Comece pelo nome, que assusta mais do que a ideia. Marcação a mercado é registrar o seu título pelo preço que ele teria se fosse negociado hoje — não pelo valor que ele vai pagar no vencimento. É esse preço do dia que aparece no seu extrato.

Como o preço se mexe junto com o mercado, a oscilação não fica escondida até o vencimento; ela aparece na carteira dia após dia. Esse vaivém é o risco de mercado: o Portal do Investidor o descreve como as oscilações nos preços dos títulos que compõem a carteira. Quanto maior o sobe e desce dos preços, mais difícil estimar quanto você receberia ao resgatar ou vender.

Oscilação visível não é prejuízo realizado

Ver o valor balançar incomoda, mas oscilação no extrato e perda no bolso são coisas diferentes.
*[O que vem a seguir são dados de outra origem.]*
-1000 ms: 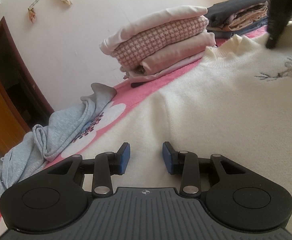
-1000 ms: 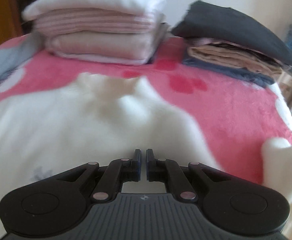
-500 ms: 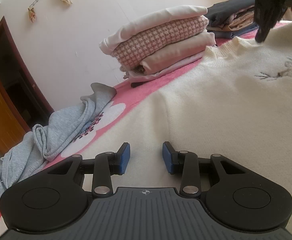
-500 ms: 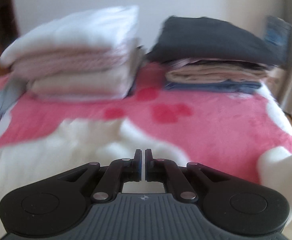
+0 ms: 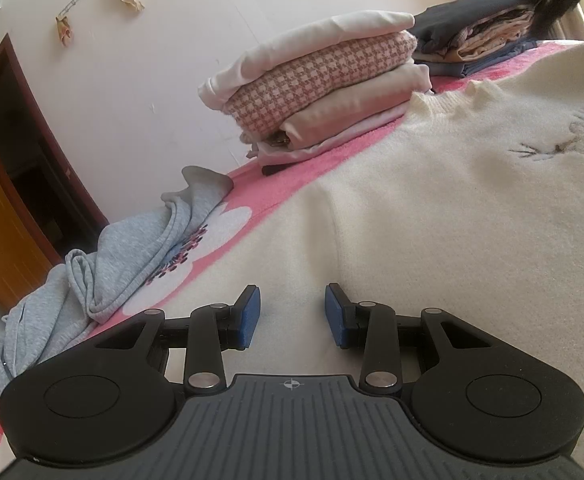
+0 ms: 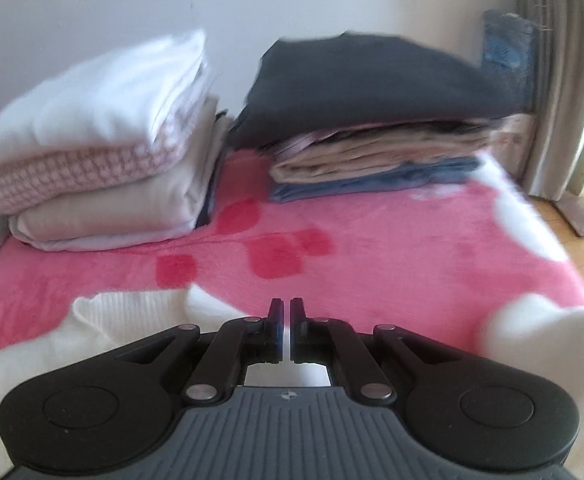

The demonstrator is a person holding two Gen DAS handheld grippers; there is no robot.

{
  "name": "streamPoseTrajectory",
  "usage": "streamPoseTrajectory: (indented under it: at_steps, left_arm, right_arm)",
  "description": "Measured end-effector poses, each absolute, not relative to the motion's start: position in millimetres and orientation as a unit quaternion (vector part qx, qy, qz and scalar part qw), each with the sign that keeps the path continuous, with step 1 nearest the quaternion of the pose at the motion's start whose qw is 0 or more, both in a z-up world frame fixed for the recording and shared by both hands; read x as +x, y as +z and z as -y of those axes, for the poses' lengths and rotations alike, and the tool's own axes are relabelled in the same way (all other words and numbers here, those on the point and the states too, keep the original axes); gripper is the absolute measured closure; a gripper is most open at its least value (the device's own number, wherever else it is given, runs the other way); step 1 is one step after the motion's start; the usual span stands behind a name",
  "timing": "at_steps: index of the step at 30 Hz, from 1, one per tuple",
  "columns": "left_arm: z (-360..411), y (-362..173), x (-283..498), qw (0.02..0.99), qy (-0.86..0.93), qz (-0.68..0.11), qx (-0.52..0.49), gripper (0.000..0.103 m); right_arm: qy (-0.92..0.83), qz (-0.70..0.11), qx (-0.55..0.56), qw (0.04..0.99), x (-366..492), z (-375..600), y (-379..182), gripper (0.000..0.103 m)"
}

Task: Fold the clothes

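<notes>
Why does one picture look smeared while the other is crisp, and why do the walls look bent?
Left wrist view: sharp, the cream sweater and its embroidery crisp, though the door frame bows from the fisheye lens. Right wrist view: motion blur smears the folded stacks and pink blanket; bright daylight washes out the right edge; dark corners are the lens rim.

A bed under a pink flowered blanket [image 6: 392,248] carries a cream sweater [image 5: 452,220] at centre, a crumpled grey garment [image 5: 103,268] lower left, and two folded stacks, pale [image 6: 103,152] and dark-topped [image 6: 372,120], along the top.
</notes>
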State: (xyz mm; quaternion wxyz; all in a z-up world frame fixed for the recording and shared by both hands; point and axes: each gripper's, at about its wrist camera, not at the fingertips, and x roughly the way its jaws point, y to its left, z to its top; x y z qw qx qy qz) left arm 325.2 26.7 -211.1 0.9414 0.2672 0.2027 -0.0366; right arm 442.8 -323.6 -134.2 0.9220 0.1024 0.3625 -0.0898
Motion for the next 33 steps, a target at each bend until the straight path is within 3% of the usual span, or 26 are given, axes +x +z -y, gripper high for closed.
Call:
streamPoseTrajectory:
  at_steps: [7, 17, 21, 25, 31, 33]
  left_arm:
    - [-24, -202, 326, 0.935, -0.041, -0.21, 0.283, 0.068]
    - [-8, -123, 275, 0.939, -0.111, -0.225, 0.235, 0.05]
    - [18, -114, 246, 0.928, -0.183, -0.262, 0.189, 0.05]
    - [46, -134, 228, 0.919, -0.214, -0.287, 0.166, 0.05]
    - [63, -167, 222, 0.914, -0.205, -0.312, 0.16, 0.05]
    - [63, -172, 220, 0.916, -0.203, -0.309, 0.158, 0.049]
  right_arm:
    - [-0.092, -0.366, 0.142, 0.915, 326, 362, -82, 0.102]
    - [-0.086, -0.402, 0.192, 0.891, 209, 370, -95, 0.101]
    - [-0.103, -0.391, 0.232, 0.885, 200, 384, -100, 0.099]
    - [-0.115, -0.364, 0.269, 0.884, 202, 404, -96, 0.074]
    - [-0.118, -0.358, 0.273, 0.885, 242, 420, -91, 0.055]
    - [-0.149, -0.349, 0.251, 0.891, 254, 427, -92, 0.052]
O preço continua se movendo até o instante da venda, e é justamente isso que torna difícil cravar de antemão o valor de resgate.

O resultado, bom ou ruim, só se concretiza quando você vende naquele preço. Enquanto a posição segue na carteira, o número que você vê é uma fotografia do momento, não uma conta fechada.

Como o tipo de título muda o comportamento do preço

Nem todo título reage igual. Entre os públicos, o Portal do Investidor lembra que existem opções prefixadas, pós-fixadas e híbridas, com prazos de vencimento e características de rentabilidade diferentes, voltadas a perfis de risco distintos.

Antes de comparar ou de se assustar com a oscilação, vale olhar:

  • O tipo de remuneração: prefixada (taxa travada na compra), pós-fixada (acompanha um indicador, como o CDI) ou híbrida (junta as duas).
  • O prazo de vencimento do ativo.
  • A função que ele cumpre dentro da sua carteira.
  • Se o seu plano depende de vender antes do vencimento, quando o preço de mercado é que vale.

Perguntas comuns

Marcação a mercado é prejuízo?

Não por si só. É só registrar o ativo pelo preço de mercado do dia, o que deixa a oscilação visível na carteira. Quanto maior o sobe e desce dos preços, mais difícil estimar quanto você receberia ao resgatar ou vender. O resultado se realiza quando você vende naquele preço.

Todo título público se mexe do mesmo jeito?

Não. Há títulos prefixados, pós-fixados e híbridos, com prazos e características de rentabilidade diferentes, voltados a perfis de risco distintos. Cada combinação reage de um jeito às mudanças de preço.